Gwen hung in the air for a split second — the breath driven clean from his lungs — then landed on his feet, boots tearing up the molten road as he skidded backward.

He looked down at his chest. Then up at Moto.

His expression was blank. Then a smile cracked his face, widening into a laugh, manic and entirely genuine.

"Yeah! That's more like it!"

"You think this is a game?!" Moto's voice cracked with it.
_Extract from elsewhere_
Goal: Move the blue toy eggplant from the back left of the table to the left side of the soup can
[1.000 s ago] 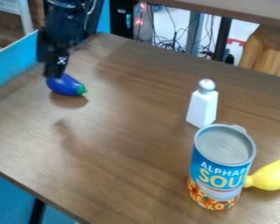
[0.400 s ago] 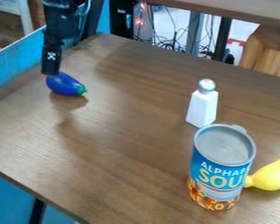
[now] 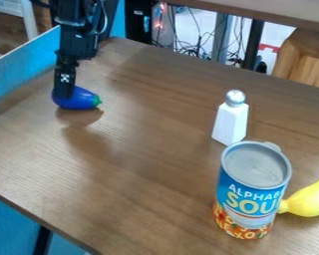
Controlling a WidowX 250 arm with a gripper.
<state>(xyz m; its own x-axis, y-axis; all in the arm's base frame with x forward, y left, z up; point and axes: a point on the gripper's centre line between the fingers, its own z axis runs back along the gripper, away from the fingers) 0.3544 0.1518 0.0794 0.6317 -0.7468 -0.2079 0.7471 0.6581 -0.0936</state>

"You're finally taking this seriously!" Gwen spread his arms, fire flaring along his shoulders. "Of course I'm excited. It's boring when the target doesn't fight back."

He charged.

This wasn't the lazy ranged work of before. Gwen came in with a flurry of flaming kicks and punches, and Moto met him in the middle — parrying a burning fist, ducking a high kick that singed his hair, driving a knee into Gwen's ribs. He was inside the guard and he stayed there. Palm strike to the chin. Elbow to the collarbone. Gwen stumbled, the arrogance converting into something more urgent as he was physically forced back, unable to find room to breathe, let alone cast.

"You've gotten stronger," Gwen grunted, blocking a chop to his throat and vaulting backward to create distance. He landed on a high ridge overlooking the road. "But I know your weakness."

He raised his hand. The fire shifted — spinning, flattening, compressing into a razor edge.

"Fire Sport: Discus."

The disc of compressed flame screamed across the road.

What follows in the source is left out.